A total of 1377 patients were included. The incidence of PPMI did not differ between G1-BEV versus G2-BEV (15.3% vs. 17.4%; p = 0.598) nor between G1-SEV versus G2-SEV (23.4% vs. 20.3%; p = 0.302). Depth of implantation and complete right bundle branch block were independently associated with PPMI post-TAVI in both valve systems. PPMI was not associated with an increased risk for 2-year mortality.

CONCLUSIONS

The incidence of PPMI remains a relevant adverse event post-TAVI even when the newer generation valves are used. Since the predictors for PPMI are well established, a standardized approach for the management of conduction disorders is much needed.

摘要

目的

本研究旨在比较接受经导管主动脉瓣植入术(TAVI)的患者中,使用第一代(G1)瓣膜与第二代(G2)瓣膜进行永久起搏器植入(PPMI)的比率,以及PPMI对长期死亡率的影响。

背景

PPMI是TAVI术后已知的不良事件。

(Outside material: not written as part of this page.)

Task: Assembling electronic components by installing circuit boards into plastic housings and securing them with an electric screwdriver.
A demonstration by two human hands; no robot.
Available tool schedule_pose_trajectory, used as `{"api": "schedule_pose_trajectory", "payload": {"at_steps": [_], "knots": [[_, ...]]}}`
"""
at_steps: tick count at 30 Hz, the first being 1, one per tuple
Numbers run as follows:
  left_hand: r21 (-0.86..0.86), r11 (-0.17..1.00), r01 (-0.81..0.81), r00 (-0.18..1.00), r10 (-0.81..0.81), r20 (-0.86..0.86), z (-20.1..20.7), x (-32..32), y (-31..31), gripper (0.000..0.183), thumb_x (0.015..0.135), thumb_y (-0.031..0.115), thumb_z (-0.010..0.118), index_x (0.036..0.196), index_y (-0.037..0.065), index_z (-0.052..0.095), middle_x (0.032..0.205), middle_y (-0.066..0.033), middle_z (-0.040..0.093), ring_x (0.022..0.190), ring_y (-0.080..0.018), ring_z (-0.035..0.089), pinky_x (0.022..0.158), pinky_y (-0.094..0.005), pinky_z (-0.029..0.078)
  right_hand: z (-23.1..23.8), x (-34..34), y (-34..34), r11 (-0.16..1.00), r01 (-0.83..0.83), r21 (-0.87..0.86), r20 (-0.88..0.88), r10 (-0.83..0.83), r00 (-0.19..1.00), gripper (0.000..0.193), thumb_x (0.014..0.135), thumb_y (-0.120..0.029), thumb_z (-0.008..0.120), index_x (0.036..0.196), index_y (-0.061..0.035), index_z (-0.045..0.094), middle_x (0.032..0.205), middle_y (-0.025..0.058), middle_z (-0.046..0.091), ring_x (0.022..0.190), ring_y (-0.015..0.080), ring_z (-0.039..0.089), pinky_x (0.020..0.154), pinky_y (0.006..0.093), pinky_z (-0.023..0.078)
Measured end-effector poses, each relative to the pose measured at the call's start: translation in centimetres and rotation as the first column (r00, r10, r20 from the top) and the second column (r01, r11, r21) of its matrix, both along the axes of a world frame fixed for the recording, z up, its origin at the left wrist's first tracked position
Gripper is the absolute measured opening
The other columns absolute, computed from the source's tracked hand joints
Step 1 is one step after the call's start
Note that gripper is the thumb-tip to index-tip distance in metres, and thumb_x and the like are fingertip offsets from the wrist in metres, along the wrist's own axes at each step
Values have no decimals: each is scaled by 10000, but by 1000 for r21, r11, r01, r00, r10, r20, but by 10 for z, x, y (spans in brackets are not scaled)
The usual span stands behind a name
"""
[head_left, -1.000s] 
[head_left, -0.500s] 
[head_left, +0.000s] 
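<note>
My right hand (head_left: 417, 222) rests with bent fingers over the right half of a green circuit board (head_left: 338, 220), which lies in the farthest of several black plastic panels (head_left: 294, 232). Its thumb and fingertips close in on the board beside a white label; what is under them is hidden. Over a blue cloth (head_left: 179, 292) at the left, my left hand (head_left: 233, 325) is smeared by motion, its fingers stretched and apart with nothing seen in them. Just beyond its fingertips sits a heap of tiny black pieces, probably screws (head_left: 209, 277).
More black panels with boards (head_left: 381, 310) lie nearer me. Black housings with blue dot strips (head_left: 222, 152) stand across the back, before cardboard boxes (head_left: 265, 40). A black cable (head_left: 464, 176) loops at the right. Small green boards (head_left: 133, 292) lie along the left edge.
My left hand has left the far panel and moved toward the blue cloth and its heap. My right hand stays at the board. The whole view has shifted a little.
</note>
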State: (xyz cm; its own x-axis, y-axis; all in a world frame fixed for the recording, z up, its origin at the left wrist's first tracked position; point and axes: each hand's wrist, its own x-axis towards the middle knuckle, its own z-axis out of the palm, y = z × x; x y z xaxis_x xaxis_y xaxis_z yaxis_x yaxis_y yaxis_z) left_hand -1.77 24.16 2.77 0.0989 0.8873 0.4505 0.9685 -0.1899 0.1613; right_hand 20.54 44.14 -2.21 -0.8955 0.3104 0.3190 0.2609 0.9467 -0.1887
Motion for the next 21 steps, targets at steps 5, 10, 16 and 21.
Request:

最近,两种新型的球囊扩张瓣膜(BEV)和自膨胀瓣膜(SEV)设计作为第二代瓣膜被引入。

方法

纳入以色列多中心TAVI注册研究的所有患者,根据瓣膜类型(BEV与SEV)和代次(G1与G2)进行分组。对每个瓣膜系统中接受G1和G2 TAVI的患者的临床和结局指标进行比较。

结果

共纳入1377例患者。G1-BEV与G2-BEV之间的PPMI发生率无差异(15.3%对17.4%;p = 0.598),G1-SEV与G2-SEV之间也无差异(23.4%对20.3%;p = 0.302)。在两个瓣膜系统中,植入深度和完全性右束支传导阻滞均与TAVI术后的PPMI独立相关。PPMI与2年死亡率增加无关。

结论

即使使用新一代瓣膜,PPMI的发生率仍是TAVI术后相关的不良事件。由于PPMI的预测因素已明确,因此急需一种标准化的传导障碍管理方法。